» **Exercise requirements**:
Write out each line from the data below that includes the word "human".

» **Data provided**:
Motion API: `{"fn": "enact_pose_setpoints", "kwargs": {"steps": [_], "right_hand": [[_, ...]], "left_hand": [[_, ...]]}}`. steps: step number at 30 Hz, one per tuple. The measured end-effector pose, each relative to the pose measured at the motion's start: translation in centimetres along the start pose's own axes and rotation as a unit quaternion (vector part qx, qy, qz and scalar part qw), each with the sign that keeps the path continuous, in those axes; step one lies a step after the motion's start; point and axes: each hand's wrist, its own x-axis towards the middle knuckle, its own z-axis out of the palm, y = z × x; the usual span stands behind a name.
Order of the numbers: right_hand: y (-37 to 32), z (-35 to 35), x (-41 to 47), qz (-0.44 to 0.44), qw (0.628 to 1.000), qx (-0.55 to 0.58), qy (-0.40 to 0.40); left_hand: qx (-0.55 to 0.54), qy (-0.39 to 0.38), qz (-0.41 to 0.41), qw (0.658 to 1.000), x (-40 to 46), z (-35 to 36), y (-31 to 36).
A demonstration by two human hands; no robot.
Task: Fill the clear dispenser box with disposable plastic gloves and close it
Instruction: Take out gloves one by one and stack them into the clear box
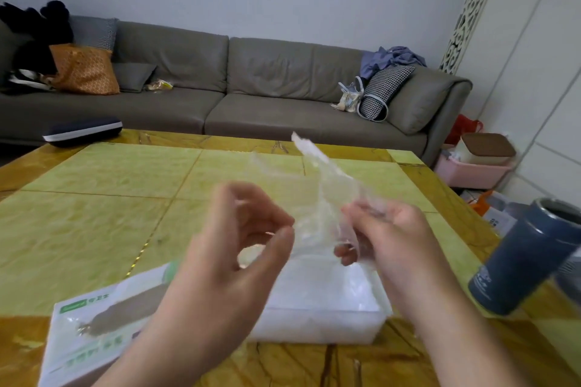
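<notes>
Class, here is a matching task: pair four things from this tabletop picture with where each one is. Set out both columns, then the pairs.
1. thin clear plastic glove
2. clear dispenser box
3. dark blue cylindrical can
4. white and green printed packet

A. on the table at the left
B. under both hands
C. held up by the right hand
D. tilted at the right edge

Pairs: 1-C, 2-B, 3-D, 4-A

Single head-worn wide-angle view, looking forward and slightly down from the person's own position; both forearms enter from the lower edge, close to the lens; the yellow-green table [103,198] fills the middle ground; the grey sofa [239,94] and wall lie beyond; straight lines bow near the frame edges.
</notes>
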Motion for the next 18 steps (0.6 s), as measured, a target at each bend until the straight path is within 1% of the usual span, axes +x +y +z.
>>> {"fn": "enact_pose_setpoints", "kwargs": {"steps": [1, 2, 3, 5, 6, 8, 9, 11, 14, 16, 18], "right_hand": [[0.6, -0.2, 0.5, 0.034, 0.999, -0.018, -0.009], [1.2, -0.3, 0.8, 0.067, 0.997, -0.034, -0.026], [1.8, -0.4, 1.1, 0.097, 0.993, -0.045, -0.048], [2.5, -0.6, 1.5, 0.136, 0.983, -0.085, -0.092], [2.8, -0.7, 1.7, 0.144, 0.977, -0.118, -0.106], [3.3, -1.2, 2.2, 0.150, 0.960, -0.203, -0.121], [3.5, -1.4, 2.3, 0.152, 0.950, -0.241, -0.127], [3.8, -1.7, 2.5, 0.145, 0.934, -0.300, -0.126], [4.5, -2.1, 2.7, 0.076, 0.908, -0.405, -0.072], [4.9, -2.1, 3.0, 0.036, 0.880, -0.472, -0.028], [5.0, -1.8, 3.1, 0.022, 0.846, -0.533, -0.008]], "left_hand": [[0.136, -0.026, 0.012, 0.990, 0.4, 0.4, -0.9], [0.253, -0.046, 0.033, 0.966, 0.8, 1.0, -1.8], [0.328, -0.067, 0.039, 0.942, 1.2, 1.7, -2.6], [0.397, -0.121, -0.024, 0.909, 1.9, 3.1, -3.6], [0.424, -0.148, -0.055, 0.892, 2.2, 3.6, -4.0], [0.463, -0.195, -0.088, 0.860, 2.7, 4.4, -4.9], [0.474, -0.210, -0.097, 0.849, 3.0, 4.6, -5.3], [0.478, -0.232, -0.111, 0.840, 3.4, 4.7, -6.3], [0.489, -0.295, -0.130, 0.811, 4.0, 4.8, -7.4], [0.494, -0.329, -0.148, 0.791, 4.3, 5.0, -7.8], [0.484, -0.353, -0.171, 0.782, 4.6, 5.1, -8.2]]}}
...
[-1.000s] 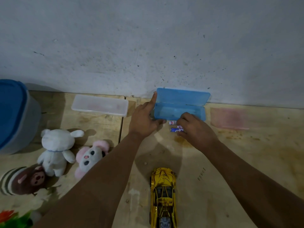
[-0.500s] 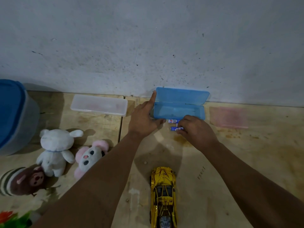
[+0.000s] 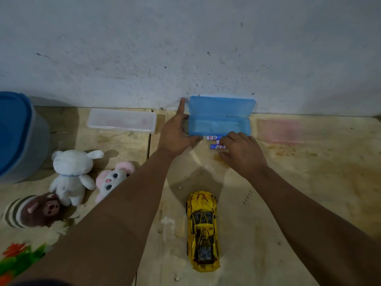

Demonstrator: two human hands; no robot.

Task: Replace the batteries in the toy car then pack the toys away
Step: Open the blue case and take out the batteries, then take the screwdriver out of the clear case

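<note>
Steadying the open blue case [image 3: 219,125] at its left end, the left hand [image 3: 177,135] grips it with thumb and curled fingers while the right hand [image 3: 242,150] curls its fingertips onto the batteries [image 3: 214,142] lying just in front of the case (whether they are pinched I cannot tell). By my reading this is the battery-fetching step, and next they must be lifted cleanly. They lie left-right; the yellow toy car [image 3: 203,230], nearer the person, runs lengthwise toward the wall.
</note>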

» **Output for this exercise**:
A demonstration by two human hands; no robot.
Demonstrator: two human hands; no robot.

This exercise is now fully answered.